WORK TO COMPLETE:
Repeat the lines of the listing below exactly, starting at the line that contains "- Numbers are" and running through the last line, both included, and only those.

[MATERIAL PROVIDED — start]

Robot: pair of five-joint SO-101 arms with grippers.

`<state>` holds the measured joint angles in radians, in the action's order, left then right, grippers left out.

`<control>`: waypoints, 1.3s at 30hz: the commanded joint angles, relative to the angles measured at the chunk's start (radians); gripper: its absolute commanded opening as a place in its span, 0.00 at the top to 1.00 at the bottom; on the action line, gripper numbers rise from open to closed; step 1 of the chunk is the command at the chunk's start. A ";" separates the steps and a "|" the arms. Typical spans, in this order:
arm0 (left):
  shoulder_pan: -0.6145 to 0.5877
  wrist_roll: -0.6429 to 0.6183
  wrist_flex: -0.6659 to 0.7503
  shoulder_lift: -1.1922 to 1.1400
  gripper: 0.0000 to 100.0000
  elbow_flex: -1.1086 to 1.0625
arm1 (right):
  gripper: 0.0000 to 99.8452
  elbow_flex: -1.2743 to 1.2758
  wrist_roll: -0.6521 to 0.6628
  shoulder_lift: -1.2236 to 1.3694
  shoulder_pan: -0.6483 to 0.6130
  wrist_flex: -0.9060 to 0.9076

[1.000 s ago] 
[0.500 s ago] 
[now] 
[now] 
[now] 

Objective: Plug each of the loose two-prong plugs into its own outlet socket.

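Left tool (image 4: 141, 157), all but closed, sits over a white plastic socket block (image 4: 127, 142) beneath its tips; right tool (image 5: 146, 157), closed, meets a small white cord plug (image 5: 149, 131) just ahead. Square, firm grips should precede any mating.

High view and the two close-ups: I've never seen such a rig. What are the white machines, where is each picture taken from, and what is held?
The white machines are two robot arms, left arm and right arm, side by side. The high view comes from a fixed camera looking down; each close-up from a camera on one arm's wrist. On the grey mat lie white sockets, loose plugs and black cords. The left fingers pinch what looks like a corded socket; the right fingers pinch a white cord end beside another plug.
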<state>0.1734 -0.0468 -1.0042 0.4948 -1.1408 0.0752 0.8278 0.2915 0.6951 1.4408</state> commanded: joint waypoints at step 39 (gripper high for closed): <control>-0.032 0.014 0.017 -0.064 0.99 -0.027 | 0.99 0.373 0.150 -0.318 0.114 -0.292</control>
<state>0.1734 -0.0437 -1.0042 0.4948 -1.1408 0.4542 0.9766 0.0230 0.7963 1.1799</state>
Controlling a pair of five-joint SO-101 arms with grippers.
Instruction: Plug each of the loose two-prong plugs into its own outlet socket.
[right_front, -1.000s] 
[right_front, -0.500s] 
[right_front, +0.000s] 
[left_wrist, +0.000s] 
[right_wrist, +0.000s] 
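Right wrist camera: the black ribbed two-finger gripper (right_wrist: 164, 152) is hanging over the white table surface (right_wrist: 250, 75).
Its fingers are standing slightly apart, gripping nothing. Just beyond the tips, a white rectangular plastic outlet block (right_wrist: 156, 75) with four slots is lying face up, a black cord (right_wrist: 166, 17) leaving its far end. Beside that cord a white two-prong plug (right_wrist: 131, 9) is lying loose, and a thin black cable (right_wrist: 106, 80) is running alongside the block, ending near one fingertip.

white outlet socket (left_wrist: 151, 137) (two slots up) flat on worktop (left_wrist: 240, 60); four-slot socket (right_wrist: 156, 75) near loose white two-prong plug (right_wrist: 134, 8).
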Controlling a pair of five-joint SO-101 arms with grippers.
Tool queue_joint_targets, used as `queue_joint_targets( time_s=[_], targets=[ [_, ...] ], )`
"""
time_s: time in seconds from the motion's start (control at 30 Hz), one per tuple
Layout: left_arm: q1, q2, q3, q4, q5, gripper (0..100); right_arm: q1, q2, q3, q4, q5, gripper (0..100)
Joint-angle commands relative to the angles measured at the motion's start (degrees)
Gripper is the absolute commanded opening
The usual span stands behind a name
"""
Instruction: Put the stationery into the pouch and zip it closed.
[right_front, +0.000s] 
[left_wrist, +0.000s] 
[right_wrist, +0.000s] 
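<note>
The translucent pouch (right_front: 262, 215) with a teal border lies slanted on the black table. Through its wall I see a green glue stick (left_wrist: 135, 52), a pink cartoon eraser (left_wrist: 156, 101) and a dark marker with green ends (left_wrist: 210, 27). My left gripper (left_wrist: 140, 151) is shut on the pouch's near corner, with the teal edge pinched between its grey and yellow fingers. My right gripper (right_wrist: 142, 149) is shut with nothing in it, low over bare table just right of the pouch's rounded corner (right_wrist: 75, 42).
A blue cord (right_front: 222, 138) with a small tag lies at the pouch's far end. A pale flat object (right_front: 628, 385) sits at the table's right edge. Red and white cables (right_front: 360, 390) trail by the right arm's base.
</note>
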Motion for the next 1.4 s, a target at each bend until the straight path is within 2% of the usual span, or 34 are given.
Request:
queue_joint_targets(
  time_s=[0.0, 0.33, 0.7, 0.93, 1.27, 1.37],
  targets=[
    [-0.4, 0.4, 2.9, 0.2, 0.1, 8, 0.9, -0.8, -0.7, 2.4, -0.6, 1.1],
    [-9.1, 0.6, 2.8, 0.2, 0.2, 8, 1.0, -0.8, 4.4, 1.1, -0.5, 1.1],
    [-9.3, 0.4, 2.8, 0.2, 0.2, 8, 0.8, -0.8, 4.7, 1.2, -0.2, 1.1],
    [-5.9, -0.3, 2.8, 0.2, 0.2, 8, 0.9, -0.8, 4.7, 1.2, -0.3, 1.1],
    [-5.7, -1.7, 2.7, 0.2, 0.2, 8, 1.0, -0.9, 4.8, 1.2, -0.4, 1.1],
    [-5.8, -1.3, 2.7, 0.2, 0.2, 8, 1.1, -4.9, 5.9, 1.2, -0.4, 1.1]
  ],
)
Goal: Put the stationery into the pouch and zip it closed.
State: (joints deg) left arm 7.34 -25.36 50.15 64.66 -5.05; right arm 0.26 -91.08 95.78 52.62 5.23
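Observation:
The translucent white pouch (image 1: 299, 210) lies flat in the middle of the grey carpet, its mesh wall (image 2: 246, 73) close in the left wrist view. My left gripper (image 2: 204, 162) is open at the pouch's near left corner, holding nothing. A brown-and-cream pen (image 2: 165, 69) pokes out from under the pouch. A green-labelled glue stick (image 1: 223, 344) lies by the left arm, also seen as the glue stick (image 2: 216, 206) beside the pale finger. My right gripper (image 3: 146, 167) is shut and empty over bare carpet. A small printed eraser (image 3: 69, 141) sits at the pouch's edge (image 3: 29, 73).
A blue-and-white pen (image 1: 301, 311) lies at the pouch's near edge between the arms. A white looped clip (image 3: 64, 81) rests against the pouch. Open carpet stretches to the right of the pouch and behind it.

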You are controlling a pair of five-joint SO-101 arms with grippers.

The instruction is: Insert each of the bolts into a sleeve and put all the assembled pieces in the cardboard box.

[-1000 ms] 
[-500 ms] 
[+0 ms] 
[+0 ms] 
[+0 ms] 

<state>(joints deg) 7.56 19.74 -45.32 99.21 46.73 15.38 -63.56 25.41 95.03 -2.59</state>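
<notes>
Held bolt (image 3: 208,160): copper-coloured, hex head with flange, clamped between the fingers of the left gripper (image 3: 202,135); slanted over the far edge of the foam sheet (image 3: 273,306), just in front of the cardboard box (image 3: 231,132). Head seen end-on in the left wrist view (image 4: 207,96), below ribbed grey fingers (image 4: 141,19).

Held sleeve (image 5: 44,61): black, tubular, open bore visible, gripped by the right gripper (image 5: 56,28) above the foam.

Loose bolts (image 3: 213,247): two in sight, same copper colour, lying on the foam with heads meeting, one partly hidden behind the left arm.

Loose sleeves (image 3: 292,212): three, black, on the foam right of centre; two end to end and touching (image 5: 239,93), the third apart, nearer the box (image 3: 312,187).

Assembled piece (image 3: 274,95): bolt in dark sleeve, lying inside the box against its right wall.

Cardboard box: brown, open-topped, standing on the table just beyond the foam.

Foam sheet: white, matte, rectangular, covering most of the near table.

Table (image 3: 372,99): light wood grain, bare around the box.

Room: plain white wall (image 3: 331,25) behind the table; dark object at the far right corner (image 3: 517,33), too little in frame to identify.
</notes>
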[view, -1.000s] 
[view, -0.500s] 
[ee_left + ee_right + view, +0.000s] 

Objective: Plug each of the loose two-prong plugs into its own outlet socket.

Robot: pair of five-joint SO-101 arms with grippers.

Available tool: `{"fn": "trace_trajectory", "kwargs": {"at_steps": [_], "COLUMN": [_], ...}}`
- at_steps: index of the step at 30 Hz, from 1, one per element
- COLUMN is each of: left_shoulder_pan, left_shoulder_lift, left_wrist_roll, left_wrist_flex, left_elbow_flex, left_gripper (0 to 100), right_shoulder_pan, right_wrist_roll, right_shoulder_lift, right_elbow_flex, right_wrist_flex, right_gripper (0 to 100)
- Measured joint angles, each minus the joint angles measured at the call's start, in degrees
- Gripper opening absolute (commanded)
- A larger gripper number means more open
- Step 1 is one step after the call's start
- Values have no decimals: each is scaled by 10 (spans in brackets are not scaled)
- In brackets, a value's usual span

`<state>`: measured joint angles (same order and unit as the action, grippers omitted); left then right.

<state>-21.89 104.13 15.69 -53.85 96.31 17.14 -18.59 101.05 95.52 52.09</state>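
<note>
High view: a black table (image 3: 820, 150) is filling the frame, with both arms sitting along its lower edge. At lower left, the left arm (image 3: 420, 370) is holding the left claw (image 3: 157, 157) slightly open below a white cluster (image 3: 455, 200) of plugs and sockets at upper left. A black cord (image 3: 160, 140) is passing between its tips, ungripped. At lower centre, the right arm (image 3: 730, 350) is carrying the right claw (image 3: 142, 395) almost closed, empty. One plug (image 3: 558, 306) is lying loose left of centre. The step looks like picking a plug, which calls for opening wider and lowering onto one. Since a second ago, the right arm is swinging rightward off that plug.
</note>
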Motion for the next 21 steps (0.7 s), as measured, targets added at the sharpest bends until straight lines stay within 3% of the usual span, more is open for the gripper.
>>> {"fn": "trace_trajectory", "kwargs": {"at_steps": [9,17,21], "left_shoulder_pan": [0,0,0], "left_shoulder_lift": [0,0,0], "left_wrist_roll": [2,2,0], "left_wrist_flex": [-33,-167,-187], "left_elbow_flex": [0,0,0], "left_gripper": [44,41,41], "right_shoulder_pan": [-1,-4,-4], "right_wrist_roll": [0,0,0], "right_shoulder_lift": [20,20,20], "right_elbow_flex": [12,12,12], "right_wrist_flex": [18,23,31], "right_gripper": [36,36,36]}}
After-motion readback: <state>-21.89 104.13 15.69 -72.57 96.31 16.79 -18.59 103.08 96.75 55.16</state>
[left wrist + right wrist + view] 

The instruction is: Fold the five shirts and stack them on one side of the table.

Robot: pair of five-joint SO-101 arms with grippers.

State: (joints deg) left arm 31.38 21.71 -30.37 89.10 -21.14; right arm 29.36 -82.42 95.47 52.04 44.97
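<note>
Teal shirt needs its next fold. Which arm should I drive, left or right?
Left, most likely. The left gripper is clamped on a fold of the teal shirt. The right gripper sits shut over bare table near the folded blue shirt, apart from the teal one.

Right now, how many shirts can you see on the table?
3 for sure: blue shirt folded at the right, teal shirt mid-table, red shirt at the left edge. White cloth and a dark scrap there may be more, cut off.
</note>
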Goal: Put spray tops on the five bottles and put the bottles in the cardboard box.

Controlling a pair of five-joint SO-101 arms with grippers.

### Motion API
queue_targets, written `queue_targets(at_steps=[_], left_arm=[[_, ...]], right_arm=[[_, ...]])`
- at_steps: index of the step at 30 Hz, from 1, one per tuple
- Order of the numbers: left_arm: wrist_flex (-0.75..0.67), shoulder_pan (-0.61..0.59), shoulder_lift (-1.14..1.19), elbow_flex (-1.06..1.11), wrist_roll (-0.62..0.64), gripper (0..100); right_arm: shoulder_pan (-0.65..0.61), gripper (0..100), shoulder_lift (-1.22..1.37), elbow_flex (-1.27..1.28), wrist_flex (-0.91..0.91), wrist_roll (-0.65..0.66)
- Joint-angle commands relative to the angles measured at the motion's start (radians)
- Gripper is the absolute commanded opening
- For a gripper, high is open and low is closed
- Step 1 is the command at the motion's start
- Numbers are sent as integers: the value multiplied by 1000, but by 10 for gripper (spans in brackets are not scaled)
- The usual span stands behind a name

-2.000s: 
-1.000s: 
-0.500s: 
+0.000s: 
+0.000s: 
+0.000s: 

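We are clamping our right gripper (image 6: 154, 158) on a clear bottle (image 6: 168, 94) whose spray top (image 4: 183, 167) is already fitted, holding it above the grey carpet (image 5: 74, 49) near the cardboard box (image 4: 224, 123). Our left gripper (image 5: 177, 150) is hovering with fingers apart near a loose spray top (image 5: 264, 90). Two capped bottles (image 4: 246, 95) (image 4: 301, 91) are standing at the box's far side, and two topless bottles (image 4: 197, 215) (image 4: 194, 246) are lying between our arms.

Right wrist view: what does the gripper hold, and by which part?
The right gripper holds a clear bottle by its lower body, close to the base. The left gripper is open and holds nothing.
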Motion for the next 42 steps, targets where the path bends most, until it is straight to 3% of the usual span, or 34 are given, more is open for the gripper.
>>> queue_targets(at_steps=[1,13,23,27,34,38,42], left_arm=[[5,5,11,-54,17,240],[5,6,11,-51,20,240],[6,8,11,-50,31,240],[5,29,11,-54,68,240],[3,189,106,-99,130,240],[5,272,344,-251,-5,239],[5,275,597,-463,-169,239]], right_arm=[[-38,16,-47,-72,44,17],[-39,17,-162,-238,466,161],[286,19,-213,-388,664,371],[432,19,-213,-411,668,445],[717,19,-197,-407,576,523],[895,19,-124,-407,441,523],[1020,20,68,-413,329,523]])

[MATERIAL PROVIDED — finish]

REPLY:
- Numbers are sent as integers: the value multiplied by 1000, but by 10 for gripper (spans in brackets are not scaled)
- The usual span stands behind a name

-2.000s: 
-1.000s: 
-0.500s: 
+0.000s: 
+0.000s: 
+0.000s: 

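We are clamping our right gripper (image 6: 154, 158) on a clear bottle (image 6: 168, 94) whose spray top (image 4: 183, 167) is already fitted, holding it above the grey carpet (image 5: 74, 49) near the cardboard box (image 4: 224, 123). Our left gripper (image 5: 177, 150) is hovering with fingers apart near a loose spray top (image 5: 264, 90). Two capped bottles (image 4: 246, 95) (image 4: 301, 91) are standing at the box's far side, and two topless bottles (image 4: 197, 215) (image 4: 194, 246) are lying between our arms.

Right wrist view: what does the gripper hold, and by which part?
The right gripper holds a clear bottle by its lower body, close to the base. The left gripper is open and holds nothing.
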Motion for the next 42 steps, targets where the path bends most, until it is straight to 3% of the usual span, or 34 are given, more is open for the gripper.
>>> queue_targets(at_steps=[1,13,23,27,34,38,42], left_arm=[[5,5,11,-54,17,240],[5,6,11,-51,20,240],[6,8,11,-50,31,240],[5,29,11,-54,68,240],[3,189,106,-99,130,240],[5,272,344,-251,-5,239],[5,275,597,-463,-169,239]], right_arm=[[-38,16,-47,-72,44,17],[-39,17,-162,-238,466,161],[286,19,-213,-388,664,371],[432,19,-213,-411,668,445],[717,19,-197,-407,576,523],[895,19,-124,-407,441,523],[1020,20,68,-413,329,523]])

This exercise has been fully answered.